Hadeel’s Song

Some words are hard to pronounce—
He-li-cop-ter is most vexing
                    (A-pa-che or Co-bra is impossible)
But how it can stand still in the sky
I cannot understand—
          What holds it up
                    What bears its weight
(Not clouds, I know)
It sends a flashing light—so smooth–
          It makes a deafening sound
                    The house shakes
                             (There are holes in the wall by my bed)
Flash-boom-light-sound—
And I have a hard time sleeping
(I felt ashamed when I wet my bed, but no one scolded me).
 
Plane—a word much easier to say—
          It flies, tayyara,
My mother told me
A word must have a meaning
A name must have a meaning
Like mine,
(Hadeel, the cooing of the dove)
Tanks, though, make a different sound
          They shudder when they shoot
Dabbabeh is a heavy word
          As heavy as its meaning.
 
Hadeel—the dove—she coos
          Tayyara—she flies
                    Dabbabeh—she crawls
My Mother—she cries
          And cries and cries
My Brother—Rami—he lies
          DEAD
                    And lies and lies, his eyes
                             Closed.
Hit by a bullet in the head
          (bullet is a female lead—rasasa—she kills,
                    my pencil is a male lead—rasas—he writes)
What’s the difference between a shell and a bullet?
(What’s five-hundred-milli-meter-
Or eight-hundred-milli-meter-shell?)
Numbers are more vexing than words—
          I count to ten, then ten-and-one, ten-and-two
                    But what happens after ten-and-ten,
How should I know?
Rami, my brother, was one
          Of hundreds killed—
They say thousands are hurt,
But which is more
          A hundred or a thousand (miyyeh or alf)
                    I cannot tell—
                             So big–so large–so huge—
Too many, too much.
Palestine—Falasteen—I’m used to,
          It’s not so hard to say,
It means we’re here—to stay–
          Even though the place is hard
                    On kids and mothers too
For soldiers shoot
          And airplanes shell
                    And tanks boom
                             And tear gas makes you cry
(Though I don’t think it’s tear gas that makes my mother cry)
I’d better go and hug her
          Sit in her lap a while
                    Touch her face (my fingers wet)

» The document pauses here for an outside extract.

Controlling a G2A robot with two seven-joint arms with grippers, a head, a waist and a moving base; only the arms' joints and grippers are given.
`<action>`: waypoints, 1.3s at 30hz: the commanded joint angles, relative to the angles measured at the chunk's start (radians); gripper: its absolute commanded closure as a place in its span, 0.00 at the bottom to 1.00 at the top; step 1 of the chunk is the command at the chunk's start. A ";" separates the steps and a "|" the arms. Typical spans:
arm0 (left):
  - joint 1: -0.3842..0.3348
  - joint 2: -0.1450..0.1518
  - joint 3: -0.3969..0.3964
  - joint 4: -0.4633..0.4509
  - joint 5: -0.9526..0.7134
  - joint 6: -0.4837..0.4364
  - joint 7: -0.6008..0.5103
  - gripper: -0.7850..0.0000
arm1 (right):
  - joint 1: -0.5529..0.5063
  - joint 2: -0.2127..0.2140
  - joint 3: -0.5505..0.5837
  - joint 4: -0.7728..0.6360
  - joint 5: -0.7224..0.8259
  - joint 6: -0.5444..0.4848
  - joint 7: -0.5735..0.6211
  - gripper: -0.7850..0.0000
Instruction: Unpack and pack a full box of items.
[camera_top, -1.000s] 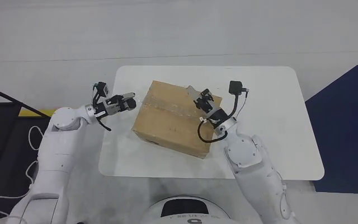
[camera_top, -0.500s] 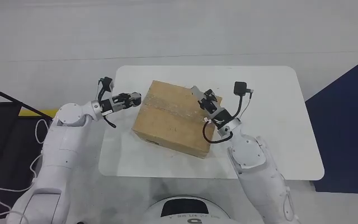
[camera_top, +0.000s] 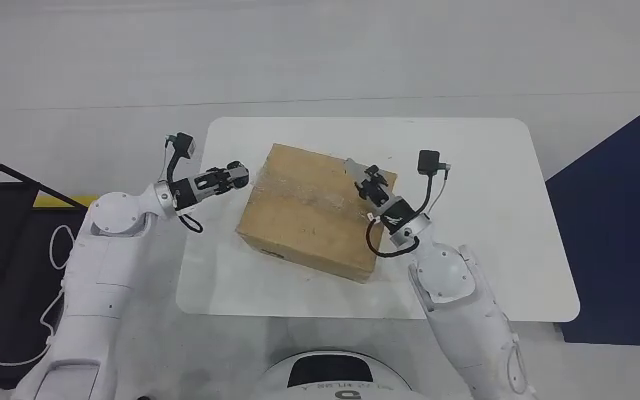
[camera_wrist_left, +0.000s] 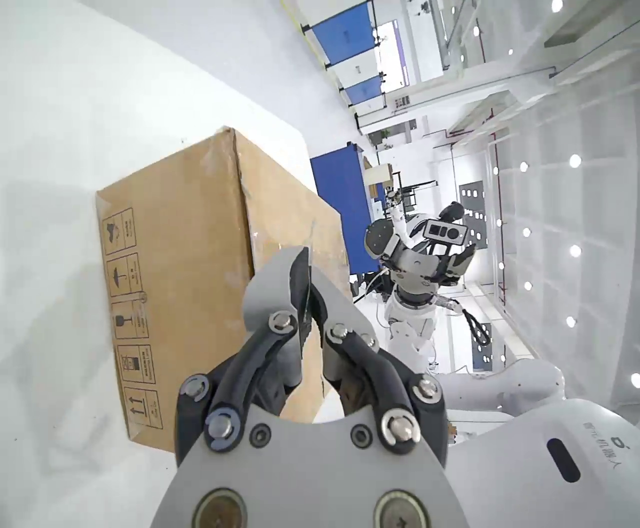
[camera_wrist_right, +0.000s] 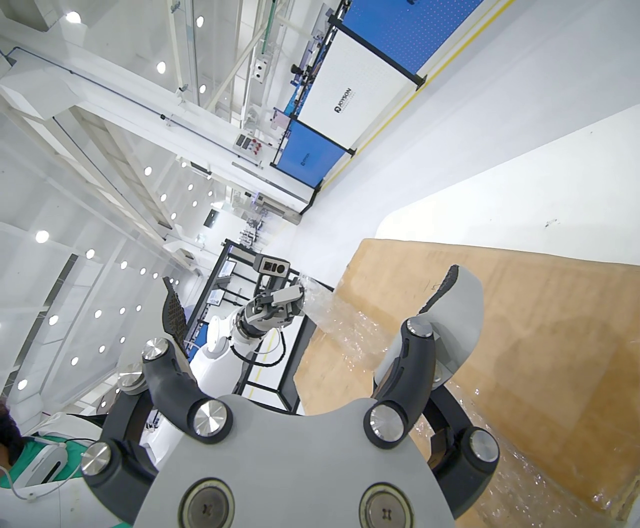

                             Look in her eyes
Until I see myself again
          A girl within her mother’s sight.
If words have meaning, Mama,
          What is Is-ra-el?
What does a word mean
if it is mixed
          with another—
If all soldiers, tanks, planes and guns are
Is-ra-el-i
                    What are they doing here
In a place I know
          In a word I know—(Palestine)
                    In a life that I no longer know?